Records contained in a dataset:
++++
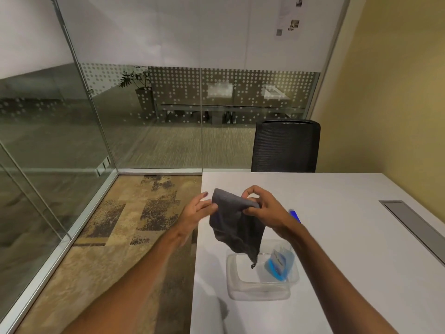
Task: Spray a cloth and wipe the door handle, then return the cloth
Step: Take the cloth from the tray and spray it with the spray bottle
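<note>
A dark grey cloth hangs in the air above the white table. My right hand pinches its upper right edge. My left hand touches the cloth's left edge with fingers spread; whether it grips the cloth is unclear. Below the cloth stands a clear plastic tub, and a spray bottle of blue liquid lies inside it at the right. The cloth's lower corner dangles over the tub. No door handle is in view.
A blue pen-like object lies on the table behind my right wrist. A black mesh chair stands at the table's far side. Glass walls enclose the room on the left and front. A grey cable hatch is set in the table at right.
</note>
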Demonstrator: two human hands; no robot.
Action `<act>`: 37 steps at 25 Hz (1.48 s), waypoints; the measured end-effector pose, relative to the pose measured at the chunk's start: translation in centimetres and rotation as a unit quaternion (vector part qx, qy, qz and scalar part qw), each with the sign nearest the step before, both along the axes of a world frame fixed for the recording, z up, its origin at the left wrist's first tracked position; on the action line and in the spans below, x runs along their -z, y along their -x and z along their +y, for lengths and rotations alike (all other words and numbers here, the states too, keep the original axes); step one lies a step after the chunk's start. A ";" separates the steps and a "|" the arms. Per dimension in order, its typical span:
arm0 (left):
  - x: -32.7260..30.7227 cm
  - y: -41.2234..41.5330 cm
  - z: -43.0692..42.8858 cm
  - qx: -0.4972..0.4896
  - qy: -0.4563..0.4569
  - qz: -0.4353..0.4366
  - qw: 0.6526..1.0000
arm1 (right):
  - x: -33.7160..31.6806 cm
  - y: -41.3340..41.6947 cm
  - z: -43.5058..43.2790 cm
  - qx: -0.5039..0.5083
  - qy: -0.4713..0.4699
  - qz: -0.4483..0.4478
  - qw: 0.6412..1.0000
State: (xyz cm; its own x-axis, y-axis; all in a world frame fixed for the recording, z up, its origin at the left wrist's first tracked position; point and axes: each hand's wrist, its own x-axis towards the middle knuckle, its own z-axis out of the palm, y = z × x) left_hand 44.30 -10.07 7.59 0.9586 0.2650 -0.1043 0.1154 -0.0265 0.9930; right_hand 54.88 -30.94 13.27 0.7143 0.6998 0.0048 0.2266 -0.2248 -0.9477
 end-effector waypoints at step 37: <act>-13.2 -6.4 -1.4 0.124 -0.160 -0.042 0.978 | 17.7 -3.3 -12.4 0.238 0.049 0.074 0.967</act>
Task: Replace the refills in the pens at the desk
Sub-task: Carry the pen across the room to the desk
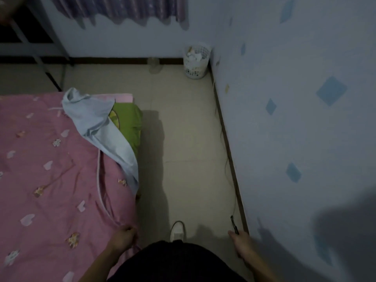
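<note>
Item under task: one pen (234,224), slim, dark, hard-looking. It projects from the front of the right hand (241,244), which grips its rear end. The long axis runs forward, away from the body and roughly parallel to the wall (295,119) just beside it. No refill or second pen can be made out.

The right hand therefore has the pen already. The left hand (124,238) is well apart across the body, fingers curled, close to the edge of the bed (50,159). Whether it holds anything cannot be told in this dim light.

Surroundings: the person stands in a narrow aisle of pale tiled floor (183,119), one light shoe (177,231) forward. The bed cover is pink, soft and creased, with small flower patches. A pale blue garment (97,123) lies crumpled over its corner, partly covering a green cloth (128,123). A white perforated basket (196,62), round and filled with paper scraps, stands in the far corner ahead. A grey metal frame (30,41) shows at far left — possibly the desk, unconfirmed.

Assessment: no refill work is in hand here; the pen is being carried, and a work surface must be reached first.
</note>
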Motion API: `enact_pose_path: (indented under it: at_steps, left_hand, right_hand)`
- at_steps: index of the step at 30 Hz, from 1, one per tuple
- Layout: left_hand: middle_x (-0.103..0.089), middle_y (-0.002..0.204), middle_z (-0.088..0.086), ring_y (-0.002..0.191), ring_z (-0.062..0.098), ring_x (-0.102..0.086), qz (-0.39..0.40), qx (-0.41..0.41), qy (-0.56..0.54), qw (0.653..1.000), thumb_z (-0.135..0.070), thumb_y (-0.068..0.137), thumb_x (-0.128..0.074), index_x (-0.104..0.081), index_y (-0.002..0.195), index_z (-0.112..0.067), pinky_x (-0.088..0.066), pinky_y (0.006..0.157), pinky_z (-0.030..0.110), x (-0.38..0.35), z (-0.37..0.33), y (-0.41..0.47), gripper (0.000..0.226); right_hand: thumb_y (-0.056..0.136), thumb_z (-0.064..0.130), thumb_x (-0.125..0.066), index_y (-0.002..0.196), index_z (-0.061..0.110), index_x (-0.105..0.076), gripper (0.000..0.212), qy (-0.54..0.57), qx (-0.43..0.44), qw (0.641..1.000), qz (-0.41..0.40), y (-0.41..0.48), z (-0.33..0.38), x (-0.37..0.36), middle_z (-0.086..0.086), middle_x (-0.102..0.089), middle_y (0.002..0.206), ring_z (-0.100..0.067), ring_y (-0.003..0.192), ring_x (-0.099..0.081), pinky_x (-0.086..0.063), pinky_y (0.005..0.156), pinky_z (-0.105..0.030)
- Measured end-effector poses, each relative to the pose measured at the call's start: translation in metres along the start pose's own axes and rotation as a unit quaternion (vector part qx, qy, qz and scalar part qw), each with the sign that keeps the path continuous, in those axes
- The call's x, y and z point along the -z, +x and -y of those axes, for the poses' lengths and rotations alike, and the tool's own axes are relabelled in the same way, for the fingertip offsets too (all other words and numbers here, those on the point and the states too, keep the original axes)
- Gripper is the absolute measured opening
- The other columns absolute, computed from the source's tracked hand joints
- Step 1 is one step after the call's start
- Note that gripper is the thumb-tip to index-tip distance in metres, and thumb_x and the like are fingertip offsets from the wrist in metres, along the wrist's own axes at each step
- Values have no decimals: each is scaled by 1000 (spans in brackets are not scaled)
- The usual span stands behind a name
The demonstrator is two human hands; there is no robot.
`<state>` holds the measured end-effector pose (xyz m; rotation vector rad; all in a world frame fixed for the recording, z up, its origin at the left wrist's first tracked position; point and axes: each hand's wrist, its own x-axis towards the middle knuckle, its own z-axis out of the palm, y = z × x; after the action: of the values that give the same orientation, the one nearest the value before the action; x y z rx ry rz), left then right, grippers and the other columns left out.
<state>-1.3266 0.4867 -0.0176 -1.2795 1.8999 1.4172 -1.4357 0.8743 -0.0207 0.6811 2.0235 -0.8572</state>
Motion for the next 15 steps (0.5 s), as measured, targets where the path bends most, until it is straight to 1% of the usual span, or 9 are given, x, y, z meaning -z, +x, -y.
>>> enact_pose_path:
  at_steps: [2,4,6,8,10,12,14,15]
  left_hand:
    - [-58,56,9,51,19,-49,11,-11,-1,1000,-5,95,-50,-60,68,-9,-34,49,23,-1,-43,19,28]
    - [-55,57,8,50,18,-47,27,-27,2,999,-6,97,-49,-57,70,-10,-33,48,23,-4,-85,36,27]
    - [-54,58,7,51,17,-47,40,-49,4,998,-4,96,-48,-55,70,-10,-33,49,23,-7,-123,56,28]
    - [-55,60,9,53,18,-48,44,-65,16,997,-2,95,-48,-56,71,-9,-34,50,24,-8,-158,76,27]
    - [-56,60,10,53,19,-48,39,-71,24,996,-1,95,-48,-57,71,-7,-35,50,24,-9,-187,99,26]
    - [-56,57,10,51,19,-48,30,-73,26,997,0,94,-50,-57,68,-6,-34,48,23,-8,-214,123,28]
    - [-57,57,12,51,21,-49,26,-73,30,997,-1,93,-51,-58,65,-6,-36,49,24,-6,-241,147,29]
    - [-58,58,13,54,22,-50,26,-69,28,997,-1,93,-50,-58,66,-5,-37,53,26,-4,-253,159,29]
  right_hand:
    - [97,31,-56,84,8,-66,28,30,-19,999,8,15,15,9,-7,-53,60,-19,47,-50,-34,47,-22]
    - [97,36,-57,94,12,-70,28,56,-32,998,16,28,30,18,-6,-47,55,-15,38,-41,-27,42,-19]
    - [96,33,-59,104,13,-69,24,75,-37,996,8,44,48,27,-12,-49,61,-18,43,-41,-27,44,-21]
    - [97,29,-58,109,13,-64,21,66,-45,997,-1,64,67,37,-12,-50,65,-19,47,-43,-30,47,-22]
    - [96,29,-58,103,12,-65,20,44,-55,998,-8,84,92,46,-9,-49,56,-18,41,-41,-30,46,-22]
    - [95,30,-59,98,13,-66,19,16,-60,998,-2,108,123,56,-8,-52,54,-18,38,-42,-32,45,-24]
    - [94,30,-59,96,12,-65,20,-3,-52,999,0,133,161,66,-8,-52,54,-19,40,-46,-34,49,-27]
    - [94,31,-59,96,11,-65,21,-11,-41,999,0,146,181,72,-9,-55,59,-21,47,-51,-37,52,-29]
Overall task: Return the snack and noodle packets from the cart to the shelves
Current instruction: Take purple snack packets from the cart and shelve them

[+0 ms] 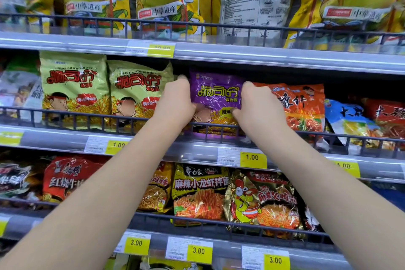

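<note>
Both hands are seating a purple packet (215, 96) on the middle shelf (197, 149): the left hand (175, 103) pinches its left edge, the right hand (255, 107) its right edge. It stands between them behind the shelf rail (98, 117), green packets (135, 92) beyond the left hand, an orange packet (300, 105) beyond the right. Next, probably, let go and draw back without tipping it.

Shop, probably supermarket: price-tagged shelves (241, 57)

Green packets (140, 90): "Crispy commander" above red characters. Purple packet (215, 92): yellow "脆司令". Yellow bags (164, 10), top shelf: "中華遺産". Yellow-black packet (200, 184), lower shelf: "麻辣小龙虾拌面". Yellow price tags on shelf edges: top tag (161, 49) "10.80", blurred; middle tag (253, 157) "1.00"; bottom tag (198, 251) "3.00".
</note>
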Demonstrator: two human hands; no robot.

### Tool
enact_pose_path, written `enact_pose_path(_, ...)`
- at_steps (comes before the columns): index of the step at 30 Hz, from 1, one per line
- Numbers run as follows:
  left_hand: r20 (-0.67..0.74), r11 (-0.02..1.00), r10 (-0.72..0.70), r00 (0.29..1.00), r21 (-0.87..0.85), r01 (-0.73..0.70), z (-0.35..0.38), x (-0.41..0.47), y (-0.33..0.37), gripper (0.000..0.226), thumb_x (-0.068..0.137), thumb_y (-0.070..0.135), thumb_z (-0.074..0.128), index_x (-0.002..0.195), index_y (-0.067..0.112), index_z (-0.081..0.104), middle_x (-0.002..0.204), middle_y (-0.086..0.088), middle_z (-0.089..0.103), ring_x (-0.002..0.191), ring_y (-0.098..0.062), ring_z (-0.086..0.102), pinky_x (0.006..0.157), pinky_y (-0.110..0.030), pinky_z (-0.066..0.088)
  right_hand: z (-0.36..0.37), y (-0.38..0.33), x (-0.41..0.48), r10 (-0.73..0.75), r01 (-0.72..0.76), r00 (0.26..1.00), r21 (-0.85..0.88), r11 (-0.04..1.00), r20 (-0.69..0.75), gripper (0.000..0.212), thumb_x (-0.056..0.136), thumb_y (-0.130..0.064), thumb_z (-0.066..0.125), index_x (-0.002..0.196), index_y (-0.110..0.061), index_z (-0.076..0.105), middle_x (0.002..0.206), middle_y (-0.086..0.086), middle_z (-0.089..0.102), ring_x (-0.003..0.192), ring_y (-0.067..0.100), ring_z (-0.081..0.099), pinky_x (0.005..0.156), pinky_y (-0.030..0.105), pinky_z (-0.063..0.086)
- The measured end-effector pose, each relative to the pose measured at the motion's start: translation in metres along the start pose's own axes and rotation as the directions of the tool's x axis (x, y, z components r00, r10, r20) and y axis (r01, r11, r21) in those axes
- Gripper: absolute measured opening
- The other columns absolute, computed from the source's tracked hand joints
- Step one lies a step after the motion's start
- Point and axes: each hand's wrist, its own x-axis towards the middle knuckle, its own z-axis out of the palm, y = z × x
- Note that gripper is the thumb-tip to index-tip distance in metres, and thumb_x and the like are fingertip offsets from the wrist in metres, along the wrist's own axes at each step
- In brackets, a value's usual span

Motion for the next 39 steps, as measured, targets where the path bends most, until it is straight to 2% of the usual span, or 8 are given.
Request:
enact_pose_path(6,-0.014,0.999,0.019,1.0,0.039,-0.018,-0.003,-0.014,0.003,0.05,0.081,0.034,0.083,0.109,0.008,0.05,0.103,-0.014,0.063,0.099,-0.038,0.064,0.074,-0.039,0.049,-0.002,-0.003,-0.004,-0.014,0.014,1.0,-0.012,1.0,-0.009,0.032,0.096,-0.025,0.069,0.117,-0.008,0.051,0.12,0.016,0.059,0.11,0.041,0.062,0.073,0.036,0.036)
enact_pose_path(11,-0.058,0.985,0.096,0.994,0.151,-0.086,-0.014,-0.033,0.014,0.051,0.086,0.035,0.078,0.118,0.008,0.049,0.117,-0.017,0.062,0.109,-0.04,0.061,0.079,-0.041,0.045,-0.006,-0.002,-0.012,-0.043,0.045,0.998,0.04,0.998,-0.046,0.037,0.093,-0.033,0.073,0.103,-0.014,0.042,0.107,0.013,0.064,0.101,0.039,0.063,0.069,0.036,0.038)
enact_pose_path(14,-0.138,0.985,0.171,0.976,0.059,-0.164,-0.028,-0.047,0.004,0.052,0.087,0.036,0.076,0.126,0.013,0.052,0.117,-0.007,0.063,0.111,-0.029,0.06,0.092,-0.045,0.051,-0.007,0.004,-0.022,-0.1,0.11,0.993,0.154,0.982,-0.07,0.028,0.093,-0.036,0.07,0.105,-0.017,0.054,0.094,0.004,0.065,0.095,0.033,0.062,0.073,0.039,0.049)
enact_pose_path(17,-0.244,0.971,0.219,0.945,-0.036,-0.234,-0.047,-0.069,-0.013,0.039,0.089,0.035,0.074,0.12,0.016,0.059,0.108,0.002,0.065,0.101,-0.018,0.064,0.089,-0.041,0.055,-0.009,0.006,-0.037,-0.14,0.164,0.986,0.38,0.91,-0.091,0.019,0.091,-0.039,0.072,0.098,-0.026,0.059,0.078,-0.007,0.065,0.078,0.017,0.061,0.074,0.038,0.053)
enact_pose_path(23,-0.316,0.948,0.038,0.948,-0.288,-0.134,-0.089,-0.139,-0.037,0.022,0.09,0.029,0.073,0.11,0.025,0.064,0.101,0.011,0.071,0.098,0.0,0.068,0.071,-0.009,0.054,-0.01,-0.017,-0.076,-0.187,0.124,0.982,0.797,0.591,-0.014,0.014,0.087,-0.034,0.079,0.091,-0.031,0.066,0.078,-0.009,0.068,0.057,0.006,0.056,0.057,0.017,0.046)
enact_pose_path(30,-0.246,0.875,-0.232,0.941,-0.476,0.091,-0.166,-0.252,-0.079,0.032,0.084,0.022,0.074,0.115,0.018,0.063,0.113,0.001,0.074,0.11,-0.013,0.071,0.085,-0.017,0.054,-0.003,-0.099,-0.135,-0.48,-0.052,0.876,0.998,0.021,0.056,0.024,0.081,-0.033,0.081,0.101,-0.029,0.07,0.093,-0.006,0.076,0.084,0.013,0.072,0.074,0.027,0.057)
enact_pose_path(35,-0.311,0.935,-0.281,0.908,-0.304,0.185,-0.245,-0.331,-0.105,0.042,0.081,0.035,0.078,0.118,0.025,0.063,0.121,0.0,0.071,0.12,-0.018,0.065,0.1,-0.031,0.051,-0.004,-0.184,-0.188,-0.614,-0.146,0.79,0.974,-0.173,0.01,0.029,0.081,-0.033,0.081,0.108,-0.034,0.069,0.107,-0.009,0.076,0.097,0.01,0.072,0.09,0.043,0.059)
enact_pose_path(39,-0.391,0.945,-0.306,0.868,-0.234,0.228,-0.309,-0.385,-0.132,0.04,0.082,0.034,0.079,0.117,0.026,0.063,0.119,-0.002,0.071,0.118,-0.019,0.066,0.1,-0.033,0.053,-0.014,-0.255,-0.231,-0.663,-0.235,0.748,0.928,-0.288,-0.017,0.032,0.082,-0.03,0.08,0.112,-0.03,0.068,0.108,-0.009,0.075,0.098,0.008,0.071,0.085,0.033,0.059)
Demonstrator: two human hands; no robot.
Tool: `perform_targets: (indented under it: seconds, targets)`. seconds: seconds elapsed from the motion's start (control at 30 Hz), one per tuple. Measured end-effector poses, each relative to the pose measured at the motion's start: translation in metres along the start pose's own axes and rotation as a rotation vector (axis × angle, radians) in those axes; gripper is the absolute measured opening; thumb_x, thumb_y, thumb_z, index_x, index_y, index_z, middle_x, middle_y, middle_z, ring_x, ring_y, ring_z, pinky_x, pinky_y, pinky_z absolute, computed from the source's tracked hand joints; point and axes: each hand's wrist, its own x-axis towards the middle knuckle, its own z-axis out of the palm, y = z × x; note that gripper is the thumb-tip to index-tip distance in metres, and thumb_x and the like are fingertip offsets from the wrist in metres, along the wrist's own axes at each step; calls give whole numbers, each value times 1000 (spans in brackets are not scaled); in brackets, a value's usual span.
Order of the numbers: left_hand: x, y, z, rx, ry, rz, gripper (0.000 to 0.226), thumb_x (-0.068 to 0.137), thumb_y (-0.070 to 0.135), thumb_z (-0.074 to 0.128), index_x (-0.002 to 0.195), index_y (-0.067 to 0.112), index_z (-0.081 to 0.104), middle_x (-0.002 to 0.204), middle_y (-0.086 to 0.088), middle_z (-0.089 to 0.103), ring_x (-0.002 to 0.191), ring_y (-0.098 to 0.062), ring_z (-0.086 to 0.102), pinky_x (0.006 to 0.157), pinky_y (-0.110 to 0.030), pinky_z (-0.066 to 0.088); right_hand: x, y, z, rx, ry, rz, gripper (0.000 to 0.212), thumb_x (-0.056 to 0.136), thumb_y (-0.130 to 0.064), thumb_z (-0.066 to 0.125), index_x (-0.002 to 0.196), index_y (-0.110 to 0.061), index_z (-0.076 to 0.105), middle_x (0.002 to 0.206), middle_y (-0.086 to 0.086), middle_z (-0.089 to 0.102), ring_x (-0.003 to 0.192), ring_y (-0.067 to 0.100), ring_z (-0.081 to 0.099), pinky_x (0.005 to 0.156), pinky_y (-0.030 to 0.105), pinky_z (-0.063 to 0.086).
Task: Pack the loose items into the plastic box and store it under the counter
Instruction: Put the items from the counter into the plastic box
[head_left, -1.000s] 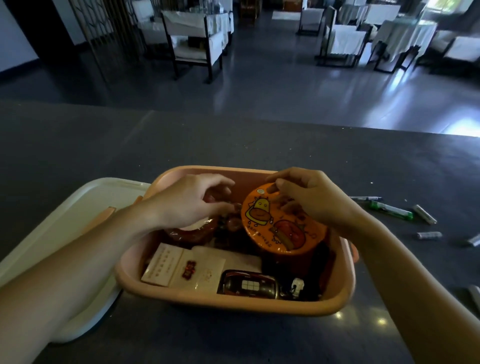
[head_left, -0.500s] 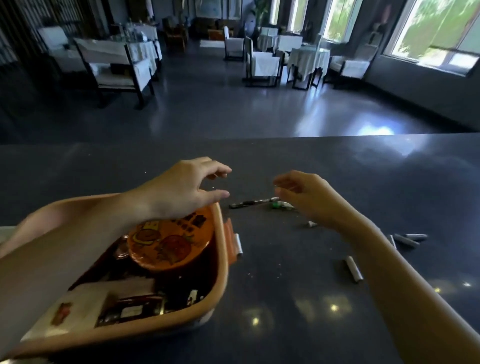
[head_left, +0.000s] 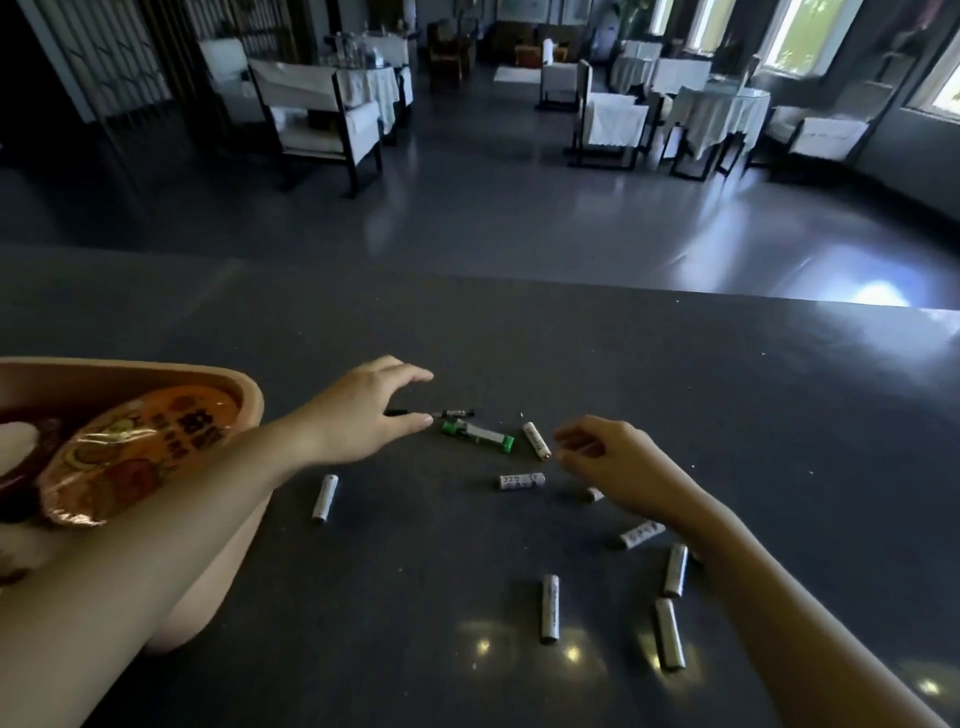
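The peach plastic box (head_left: 244, 387) sits at the left edge of the dark counter, with an orange printed bowl (head_left: 135, 447) and other packed items inside. My left hand (head_left: 363, 410) reaches out over a thin black pen (head_left: 441, 414), fingers spread and holding nothing. My right hand (head_left: 608, 462) hovers beside a green-and-white item (head_left: 478, 434) and a white battery (head_left: 536, 440), its fingers loosely curled and empty. Several more white batteries lie scattered on the counter, such as one (head_left: 522, 480) between my hands and one (head_left: 549, 608) nearer me.
The counter's far edge (head_left: 519, 283) drops to a dining room floor with white-covered chairs and tables. Another battery (head_left: 325, 497) lies close to the box's right side. My left forearm crosses over the box.
My view has swung right, away from the box. Both hands have left the orange bowl in the box and moved out over the loose pen and batteries on the counter.
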Motion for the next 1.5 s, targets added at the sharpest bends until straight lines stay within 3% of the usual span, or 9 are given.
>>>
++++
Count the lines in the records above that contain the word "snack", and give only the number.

2